DATASET CONTENT.
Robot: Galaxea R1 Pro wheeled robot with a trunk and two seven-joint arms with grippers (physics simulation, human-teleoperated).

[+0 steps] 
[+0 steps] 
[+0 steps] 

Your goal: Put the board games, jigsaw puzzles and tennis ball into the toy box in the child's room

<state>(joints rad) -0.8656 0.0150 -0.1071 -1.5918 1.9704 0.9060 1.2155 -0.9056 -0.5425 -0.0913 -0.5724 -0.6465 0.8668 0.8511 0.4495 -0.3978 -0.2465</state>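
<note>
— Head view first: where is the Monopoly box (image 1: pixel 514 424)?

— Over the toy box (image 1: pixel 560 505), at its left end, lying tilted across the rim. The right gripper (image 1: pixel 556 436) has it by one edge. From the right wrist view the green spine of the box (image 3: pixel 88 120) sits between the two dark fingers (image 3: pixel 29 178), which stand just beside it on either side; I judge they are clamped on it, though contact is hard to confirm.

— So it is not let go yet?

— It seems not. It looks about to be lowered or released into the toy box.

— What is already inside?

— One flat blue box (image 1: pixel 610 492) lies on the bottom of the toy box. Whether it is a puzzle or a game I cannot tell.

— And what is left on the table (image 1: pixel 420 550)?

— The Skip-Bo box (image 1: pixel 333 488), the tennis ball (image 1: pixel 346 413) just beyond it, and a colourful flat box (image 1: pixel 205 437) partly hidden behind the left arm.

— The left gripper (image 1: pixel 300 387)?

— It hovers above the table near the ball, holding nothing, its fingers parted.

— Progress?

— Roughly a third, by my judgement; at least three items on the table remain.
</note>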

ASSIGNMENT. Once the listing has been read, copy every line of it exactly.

RESULT FOR THIS EXERCISE.
Robot: Galaxea R1 Pro wheeled robot with a trunk and two seven-joint arms with grippers (physics simulation, human-teleoperated).

[+0 steps] 
[+0 steps] 
[+0 steps] 

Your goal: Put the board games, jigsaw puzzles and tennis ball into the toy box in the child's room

<state>(joints rad) -0.8656 0.0150 -0.1071 -1.5918 1.9704 0.9060 1.2155 -0.9056 -0.5425 -0.0913 -0.5724 -0.6465 0.8668 0.8511 0.4495 -0.3978 -0.2465</state>
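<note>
— Head view first: where is the Monopoly box (image 1: pixel 514 424)?

— Over the toy box (image 1: pixel 560 505), at its left end, lying tilted across the rim. The right gripper (image 1: pixel 556 436) has it by one edge. From the right wrist view the green spine of the box (image 3: pixel 88 120) sits between the two dark fingers (image 3: pixel 29 178), which stand just beside it on either side; I judge they are clamped on it, though contact is hard to confirm.

— So it is not let go yet?

— It seems not. It looks about to be lowered or released into the toy box.

— What is already inside?

— One flat blue box (image 1: pixel 610 492) lies on the bottom of the toy box. Whether it is a puzzle or a game I cannot tell.

— And what is left on the table (image 1: pixel 420 550)?

— The Skip-Bo box (image 1: pixel 333 488), the tennis ball (image 1: pixel 346 413) just beyond it, and a colourful flat box (image 1: pixel 205 437) partly hidden behind the left arm.

— The left gripper (image 1: pixel 300 387)?

— It hovers above the table near the ball, holding nothing, its fingers parted.

— Progress?

— Roughly a third, by my judgement; at least three items on the table remain.
</note>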

No more work is required for the exercise.